**Problem details:**
Which lines of the entries contain the string "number"? Please find them and copy them.

**Records to process:**
========================

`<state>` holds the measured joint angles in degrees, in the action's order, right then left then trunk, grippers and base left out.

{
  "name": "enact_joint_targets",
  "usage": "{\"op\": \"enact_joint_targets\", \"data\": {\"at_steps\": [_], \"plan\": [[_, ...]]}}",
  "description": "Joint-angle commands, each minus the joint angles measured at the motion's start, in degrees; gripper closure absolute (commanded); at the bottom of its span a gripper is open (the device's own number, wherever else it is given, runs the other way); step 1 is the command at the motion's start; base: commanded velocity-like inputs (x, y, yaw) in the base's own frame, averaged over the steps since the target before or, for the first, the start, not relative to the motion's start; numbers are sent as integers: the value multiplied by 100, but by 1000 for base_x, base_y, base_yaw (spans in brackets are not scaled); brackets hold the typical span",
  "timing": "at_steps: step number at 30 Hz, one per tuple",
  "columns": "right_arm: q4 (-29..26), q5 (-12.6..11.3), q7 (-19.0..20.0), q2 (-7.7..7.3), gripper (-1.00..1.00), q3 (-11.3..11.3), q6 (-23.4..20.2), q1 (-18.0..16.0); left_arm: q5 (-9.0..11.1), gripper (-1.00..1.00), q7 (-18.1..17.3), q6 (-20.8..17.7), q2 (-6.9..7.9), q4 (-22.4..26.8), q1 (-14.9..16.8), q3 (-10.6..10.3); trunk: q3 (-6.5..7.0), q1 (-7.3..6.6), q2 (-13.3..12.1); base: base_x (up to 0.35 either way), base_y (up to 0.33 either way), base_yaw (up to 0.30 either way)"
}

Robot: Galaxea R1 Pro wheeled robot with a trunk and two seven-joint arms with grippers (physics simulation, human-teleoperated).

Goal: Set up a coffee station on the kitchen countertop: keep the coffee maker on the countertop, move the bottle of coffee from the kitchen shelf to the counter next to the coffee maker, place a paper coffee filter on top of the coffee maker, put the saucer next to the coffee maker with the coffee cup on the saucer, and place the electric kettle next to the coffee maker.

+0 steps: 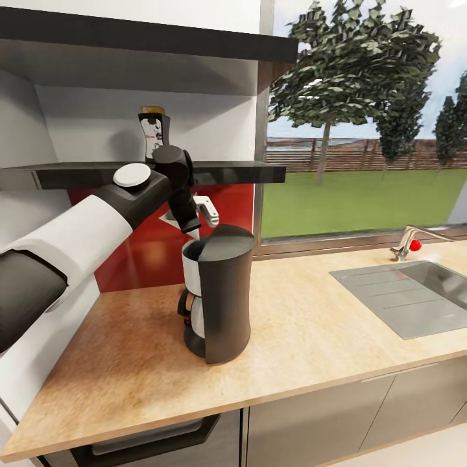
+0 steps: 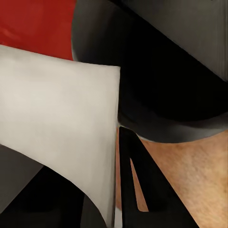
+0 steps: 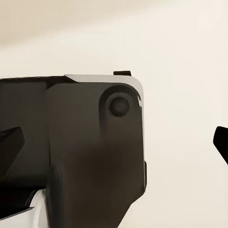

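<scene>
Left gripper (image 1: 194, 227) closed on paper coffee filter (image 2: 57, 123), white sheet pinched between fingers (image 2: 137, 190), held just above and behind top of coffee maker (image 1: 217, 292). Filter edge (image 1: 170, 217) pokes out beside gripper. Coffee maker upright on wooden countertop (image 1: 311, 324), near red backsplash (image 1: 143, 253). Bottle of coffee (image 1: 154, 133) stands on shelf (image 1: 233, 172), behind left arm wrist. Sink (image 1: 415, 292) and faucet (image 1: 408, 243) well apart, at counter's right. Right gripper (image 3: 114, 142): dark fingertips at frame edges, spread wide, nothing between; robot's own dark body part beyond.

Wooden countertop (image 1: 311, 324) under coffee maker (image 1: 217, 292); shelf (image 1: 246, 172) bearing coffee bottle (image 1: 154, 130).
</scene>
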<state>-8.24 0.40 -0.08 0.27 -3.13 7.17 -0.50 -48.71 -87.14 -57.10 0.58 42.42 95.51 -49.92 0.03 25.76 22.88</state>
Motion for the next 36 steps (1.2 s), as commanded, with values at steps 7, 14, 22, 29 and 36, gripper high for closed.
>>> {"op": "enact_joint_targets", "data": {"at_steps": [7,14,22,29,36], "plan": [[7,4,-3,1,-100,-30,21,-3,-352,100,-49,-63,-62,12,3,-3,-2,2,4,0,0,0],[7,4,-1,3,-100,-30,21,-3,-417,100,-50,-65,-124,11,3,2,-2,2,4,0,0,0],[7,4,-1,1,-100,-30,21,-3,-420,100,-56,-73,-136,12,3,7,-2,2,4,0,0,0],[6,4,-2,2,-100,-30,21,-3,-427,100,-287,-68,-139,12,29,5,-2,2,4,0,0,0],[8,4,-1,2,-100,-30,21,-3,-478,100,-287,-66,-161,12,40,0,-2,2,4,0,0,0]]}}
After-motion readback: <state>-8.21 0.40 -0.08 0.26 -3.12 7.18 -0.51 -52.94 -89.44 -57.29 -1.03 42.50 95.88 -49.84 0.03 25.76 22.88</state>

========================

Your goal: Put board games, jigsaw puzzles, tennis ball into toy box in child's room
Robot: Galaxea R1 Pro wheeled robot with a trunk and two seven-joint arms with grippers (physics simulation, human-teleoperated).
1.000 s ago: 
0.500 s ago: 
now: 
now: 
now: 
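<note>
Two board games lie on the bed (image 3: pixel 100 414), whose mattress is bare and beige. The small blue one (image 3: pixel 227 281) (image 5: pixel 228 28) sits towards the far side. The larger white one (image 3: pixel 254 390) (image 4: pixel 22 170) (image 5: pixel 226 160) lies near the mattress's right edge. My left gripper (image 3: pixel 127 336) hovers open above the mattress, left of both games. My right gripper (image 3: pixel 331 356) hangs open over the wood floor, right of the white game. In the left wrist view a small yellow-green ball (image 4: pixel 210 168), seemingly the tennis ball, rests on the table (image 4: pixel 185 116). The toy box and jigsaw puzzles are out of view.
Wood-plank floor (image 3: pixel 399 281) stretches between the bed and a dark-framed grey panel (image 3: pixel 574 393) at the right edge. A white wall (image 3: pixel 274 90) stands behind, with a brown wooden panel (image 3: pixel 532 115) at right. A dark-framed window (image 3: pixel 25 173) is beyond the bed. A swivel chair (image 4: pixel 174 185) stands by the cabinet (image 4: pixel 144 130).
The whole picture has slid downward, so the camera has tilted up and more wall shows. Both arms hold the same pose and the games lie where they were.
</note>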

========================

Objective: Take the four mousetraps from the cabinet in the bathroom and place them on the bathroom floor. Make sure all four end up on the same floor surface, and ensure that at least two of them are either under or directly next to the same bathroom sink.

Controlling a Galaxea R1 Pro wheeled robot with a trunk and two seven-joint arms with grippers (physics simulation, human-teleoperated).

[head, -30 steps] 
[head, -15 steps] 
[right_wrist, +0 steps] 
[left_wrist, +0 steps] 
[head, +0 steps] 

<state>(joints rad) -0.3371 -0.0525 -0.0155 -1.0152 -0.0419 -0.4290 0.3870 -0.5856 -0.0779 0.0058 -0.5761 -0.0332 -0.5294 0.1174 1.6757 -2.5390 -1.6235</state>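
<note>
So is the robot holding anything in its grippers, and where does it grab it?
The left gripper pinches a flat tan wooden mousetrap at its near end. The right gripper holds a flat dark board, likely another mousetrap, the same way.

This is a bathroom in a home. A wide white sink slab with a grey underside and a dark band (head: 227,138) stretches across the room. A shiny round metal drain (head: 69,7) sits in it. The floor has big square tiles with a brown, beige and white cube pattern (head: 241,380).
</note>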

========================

**Result of this task:**
  "description": "Joint-angle commands, each minus the joint angles measured at the motion's start, in degrees; gripper closure absolute (commanded); at the bottom of its span a gripper is open (the device's own number, wherever else it is given, runs the other way); step 1 is the command at the motion's start; base: commanded velocity-like inputs (x, y, yaw) in the base's own frame, averaged over the steps since the target before or, for the first, the start, not relative to the motion's start; numbers are sent as integers: the value multiplied by 100, but by 1000 for base_x, base_y, base_yaw (spans in brackets are not scaled); brackets hold the typical span",
  "timing": "at_steps: step number at 30 Hz, one per tuple",

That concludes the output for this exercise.